Art in the 1970s: Through the Lens of Francesca Woodman

Thursday, May 17th, 2012

On the occasion of the first comprehensive survey of work from the extremely brief but prolific career of American photographer Francesca Woodman (1958-1981), the Guggenheim Museum presents Art in the 1970s: Through the Lens of Francesca Woodman. The program examines the relationship between the still and moving image in Woodman’s and other artists’ production during the 1970s, particularly as associated with Post-Minimalism, performance, and video.

The program is organized by Jennifer Blessing, Senior Curator, Photography, and includes conversations led by an esteemed roster of acclaimed contemporary artists and scholars: George Baker, Associate Professor of Art History, University of California, Los Angeles, Jane Blocker, Professor of Contemporary Art and Theory, University of Minnesota, Twin Cities, William Kaizen, Assistant Professor of Art History and Media Studies, Northeastern University, Moyra Davey, an artist and photographer, based in New York, and Joan Jonas, acclaimed multi-media performance artist.

Francesca Woodman is organized by the San Francisco Museum of Modern Art, where the exhibition was on view earlier this year.

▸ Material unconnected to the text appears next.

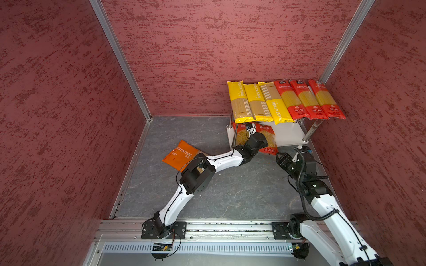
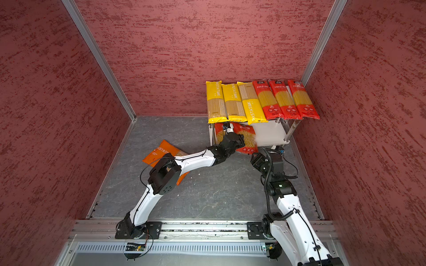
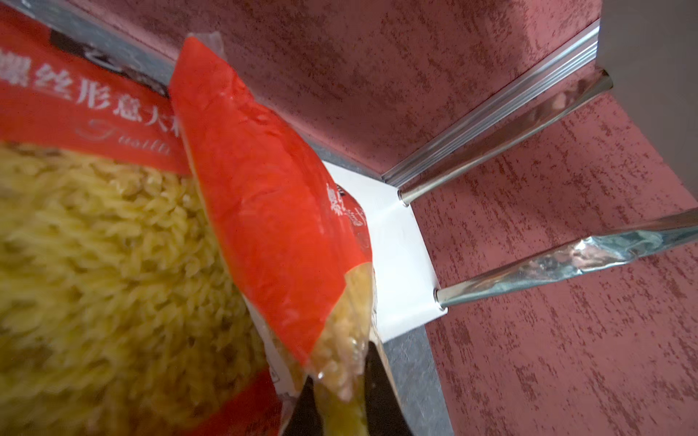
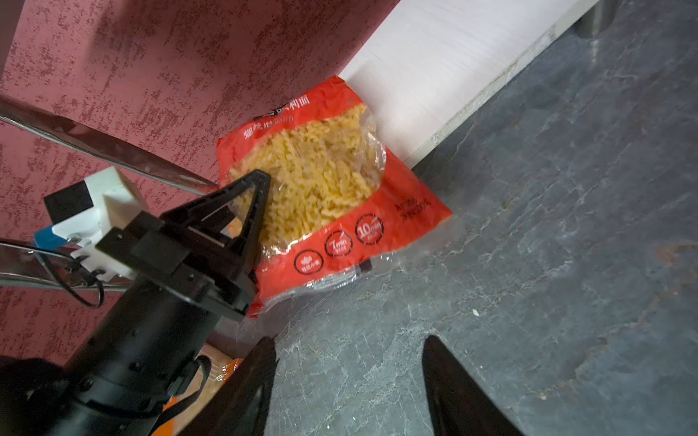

You can find a video walkthrough of that show shot on January 2, 2012 on YouTube.

Art in the 1970s: Through the Lens of Francesca Woodman

Friday, May 184:00 pm
$10, $7 members, FREE for students with a valid ID
To reserve a student ticket, please e-mailboxoffice@guggenheim.org


›› Read more about Woodman’s “deeply personal photographic revelations” in critic David Levi Strauss’ Between the Eyes: Essays on Photography and Politics (Aperture 2003).

›› View a slideshow of images from the exhibition at Guggenheim on The New York Times website, after which you can read Ken Johnson’s review of the show.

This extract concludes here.